#### Work instruction
The expected answer holds every line from the first line of the data below through the line containing "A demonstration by", exactly as written, and no other line.

* * * * * * *

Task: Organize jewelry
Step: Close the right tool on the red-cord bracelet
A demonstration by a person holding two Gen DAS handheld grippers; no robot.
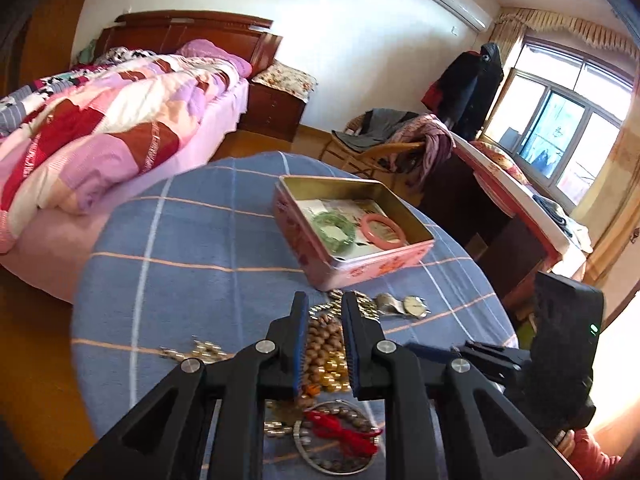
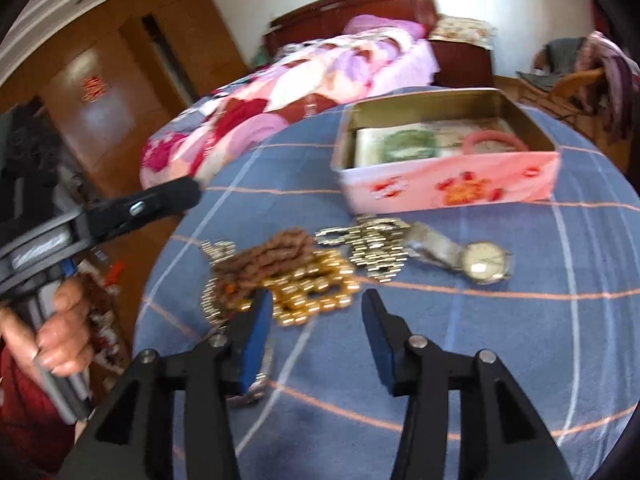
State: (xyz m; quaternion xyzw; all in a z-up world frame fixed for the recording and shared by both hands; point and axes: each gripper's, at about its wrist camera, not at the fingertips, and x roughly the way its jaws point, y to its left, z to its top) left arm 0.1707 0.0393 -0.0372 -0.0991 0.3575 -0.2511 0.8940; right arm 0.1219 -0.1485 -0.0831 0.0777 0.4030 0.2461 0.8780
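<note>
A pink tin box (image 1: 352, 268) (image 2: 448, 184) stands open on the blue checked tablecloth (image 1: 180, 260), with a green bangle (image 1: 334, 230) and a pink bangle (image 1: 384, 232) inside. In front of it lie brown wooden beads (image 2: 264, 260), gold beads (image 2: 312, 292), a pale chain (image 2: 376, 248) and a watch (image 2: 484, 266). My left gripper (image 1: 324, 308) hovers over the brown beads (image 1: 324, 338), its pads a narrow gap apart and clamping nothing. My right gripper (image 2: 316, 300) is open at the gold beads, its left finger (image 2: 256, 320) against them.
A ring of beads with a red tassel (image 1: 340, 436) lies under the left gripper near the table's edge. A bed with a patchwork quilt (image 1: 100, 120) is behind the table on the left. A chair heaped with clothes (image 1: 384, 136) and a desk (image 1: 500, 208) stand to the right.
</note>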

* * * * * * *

#### Answer section
Task: Organize jewelry
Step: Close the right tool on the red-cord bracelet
A demonstration by a person holding two Gen DAS handheld grippers; no robot.

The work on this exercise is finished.